Ce premier baiser fait naître en moi des frissons qui me parcourent des pieds à la tête, en sentant son corps s’abandonner, je comprends que j’ai mis dans la cible, et je devine bien ce qu’elle peut ressentir à ce moment-là, même si son baiser est hésitant…

- C’est bon? Tu comprends mieux ce que tu dégage quand t’es habillée comme ça ?

- Tu… Je… Mais… Tu…

- Mais quoi ?

- Ca va pas bien de faire ça ? T’es malade ou quoi ?

- Viens pas me dire que t’en avais pas envie, et l’autre jour quand tu m’as invité, avant de partir ?

- Non… Mais… C’est pas ça… C’est juste que… Ça fait des mois que j’en rêve, que je me repasse le film dans ma tête, et c’est pas comme ça que ça devait se passer… C’est moi qui devais t’embrasser la première…

- Alors on va dire que ça ne compte pas… Et on recommence…

Et d’un geste rapide, elle me repousse sur le canapé, s’installe à califourchon sur moi et ses lèvres se posent tendrement sur les miennes alors que ses mains enserrent mon visage. Je suis surpris par son baiser, par sa tendresse, sa délicatesse, plus que par l’inexpérience dont elle fait preuve. Mes mains passent dans son dos, en se posant sur sa nuque et sur ses cheveux, accentuant légèrement la pression de nos lèvres qui s’entrouvrent pour laisser nos langues se mêler enfin alors que je calme son ardeur en prenant les choses en main, si l’on peut dire…

Le jean que je porte ne laisse malheureusement pas de place pour masquer ma réaction et la démonstration de désir, surtout dans une position plus qu’équivoque. Elle met fin à notre deuxième premier baiser en se détachant de mon corps et en se relevant, les yeux rivés sur la bosse qui déforme mon entrejambe.

- Quoi ???

- Non rien…

- Tu vois ce que tu déclenches chez moi, quand tu assumes ton côté feminin…

- C’est bon t’as gagné, je rends les armes… Mais n’en profite pas trop Juju.

- Je profite pas, je veux juste que tu comprennes que ça sert à rien de te cacher derrière ta frange pourrie, j’ai deviné alors même que tu doutes encore de toi… Tu veux que je te dise, si j’étais encore le mec que j’étais y’a un an, plutôt que de t’ouvrir les yeux, on serait allé chez Ingrid et je me serais barré en te larguant dans quelques jours, une fois que j’aurais obtenu de toi ce que je voulais, ou pas… Mais non, pas avec toi, j’en ai pas du tout envie et je veux que t’ai confiance en moi et surtout en toi…

- Merci, je sais que je peux faire envie, mais ça me fait peur… Les autres mecs je veux dire… Alors, on sort ensemble ?

- Tu sais ce que tu provoques chez moi, ce que je ressens pour toi, à toi de voir… Ça fait six mois que j’attends, je suis pas pressé…

- Je pensais qu’avec mon geste de l’autre jour, quand je t’ai invité à venir avec moi aujourd’hui, t’avais compris…

- Tu sais je suis un peu con parfois, même si je me faisais une petite idée de la chose…

Je me lève à mon tour du canapé pour la prendre dans mes bras, son corps vient se blottir contre le mien, en frissonnant.

- On peut y aller?
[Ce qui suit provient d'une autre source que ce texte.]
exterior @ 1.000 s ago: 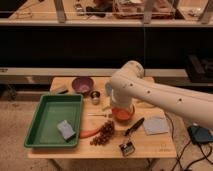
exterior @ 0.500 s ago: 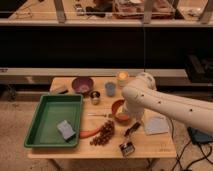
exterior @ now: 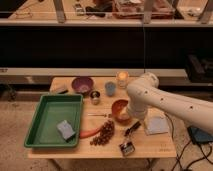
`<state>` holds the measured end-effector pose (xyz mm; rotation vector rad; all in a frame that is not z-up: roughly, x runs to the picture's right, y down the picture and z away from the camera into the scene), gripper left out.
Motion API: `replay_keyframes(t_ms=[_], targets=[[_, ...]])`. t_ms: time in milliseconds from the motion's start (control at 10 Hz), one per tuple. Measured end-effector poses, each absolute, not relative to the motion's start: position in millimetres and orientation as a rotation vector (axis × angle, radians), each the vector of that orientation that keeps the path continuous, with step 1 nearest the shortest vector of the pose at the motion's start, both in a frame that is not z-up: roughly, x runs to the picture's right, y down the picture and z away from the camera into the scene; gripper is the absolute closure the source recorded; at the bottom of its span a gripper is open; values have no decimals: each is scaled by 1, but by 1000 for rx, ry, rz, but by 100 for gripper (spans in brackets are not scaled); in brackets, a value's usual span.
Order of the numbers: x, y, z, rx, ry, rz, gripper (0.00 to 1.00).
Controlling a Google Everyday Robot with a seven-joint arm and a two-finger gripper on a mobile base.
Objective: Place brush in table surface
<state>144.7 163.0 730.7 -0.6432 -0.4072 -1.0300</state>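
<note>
The brush (exterior: 127, 145) lies near the front edge of the table surface (exterior: 157, 145), so the gripper (exterior: 132, 121), just above its handle, state impossible to tell, may sweep it off.

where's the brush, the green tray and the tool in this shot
brush (exterior: 126, 147): camera view, middle of its dark squarish head
green tray (exterior: 47, 115): camera view, bare part of its floor
tool (exterior: 132, 118): camera view, its lower end, just right of the orange bowl (exterior: 117, 106)
</note>
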Motion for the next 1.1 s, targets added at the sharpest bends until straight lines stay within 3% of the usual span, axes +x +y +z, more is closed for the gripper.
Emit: replay_keyframes(t_ms=[1100], targets=[[151, 200, 780, -650, -512, -1030, 20]])
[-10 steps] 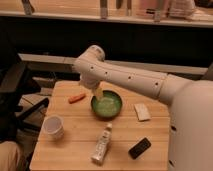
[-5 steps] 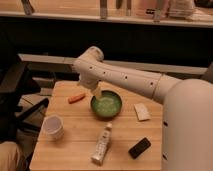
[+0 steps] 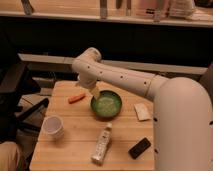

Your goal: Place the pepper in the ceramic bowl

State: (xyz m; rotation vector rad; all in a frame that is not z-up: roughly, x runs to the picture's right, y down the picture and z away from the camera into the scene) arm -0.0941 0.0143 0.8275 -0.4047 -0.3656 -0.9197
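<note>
The pepper (image 3: 76,98), small and orange-red, lies on the wooden table (image 3: 70,150) left of the ceramic bowl (image 3: 106,116). That bowl is dark green with a lighter green inside, and nothing is visible in it. My gripper (image 3: 95,93) hangs from the white arm over the bowl's left rim, just right of the pepper and slightly above it. It is open, with nothing between its pale fingers.
A white cup (image 3: 53,126) stands at the table's front left. A white tube (image 3: 102,144) lies in front of the bowl, a black phone-like slab (image 3: 139,148) beside it, and a pale flat piece (image 3: 142,111) right of the bowl. A dark chair (image 3: 15,90) stands left.
The gripper has drifted slightly left, from over the bowl toward the pepper. The objects on the table have not moved.
</note>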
Si on arrive à la bourre, vu la situation ça va jaser, et j’ai pas spécialement envie de subir ça…

- Je file mettre mon maillot de bain et j’arrive, tu t’occupes des sacs sur la table de la cuisine.
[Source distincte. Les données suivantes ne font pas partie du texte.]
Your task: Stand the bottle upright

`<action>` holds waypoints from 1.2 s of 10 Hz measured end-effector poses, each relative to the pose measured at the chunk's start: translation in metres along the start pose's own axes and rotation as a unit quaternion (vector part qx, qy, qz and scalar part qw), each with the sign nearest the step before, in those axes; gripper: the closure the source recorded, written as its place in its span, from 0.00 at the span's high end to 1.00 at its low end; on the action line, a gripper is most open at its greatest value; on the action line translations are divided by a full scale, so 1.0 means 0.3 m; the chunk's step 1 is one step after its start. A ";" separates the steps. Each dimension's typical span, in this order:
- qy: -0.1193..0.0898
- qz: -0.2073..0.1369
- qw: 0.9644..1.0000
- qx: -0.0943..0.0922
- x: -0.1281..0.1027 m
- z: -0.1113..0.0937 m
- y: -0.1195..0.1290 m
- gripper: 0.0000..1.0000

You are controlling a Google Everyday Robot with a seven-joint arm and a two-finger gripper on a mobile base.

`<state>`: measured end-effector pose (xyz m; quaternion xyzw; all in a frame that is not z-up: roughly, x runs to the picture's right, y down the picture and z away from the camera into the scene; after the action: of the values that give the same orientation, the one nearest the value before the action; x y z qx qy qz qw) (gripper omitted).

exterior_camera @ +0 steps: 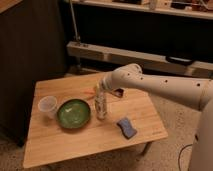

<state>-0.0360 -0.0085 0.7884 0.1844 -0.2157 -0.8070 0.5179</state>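
- Camera view: one white arm (160,90) reaches in from the right over a wooden table (75,145).
- End effector (99,91) sits at the top end of the bottle (101,109), fingers drawn in narrow. It looks clamped on the bottle's upper part, but the exact contact is hard to make out.
- Bottle is near the middle of the table, roughly vertical, with its base at or on the tabletop. I can't tell if the base is fully seated or slightly tilted.
- Green bowl (74,112) is just beside the bottle on its left, rim close to the bottle's base. Touching or apart: can't tell.
- Translucent cup (48,106) stands further left, beyond the bowl.
- Blue block (127,127) lies to the front-right of the bottle, apart from it.
- Judgement: the task looks close to done, with release and retreat remaining.
- Risk: a slim, tall bottle has a small footprint, so letting go while it leans or hangs above the table could tip it.
- Risk: fingers dragging on the cap or neck during pull-away could yank it over, most likely toward the bowl.
- Risk: a base resting on the bowl rim would leave it unstable once freed.
- Risk: a sideways retreat of the arm could clip the bottle, so a straight-up exit seems safer.
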 end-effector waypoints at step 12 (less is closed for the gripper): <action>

C’est donc la tête toute à notre conversation que je prends les deux sacs de provisions dans la cuisine et que je retourne au salon l’attendre.

Elle me rejoint quelques minutes après et nous filons chez Ingrid pour passer l’après-midi, sur le chemin, main dans la main, souriants, nous discutons de tout et de rien, de nos petits boulots pour l’été, de mon amitié avec Clémence, évitant curieusement d’aborder ce qu’il vient de se passer.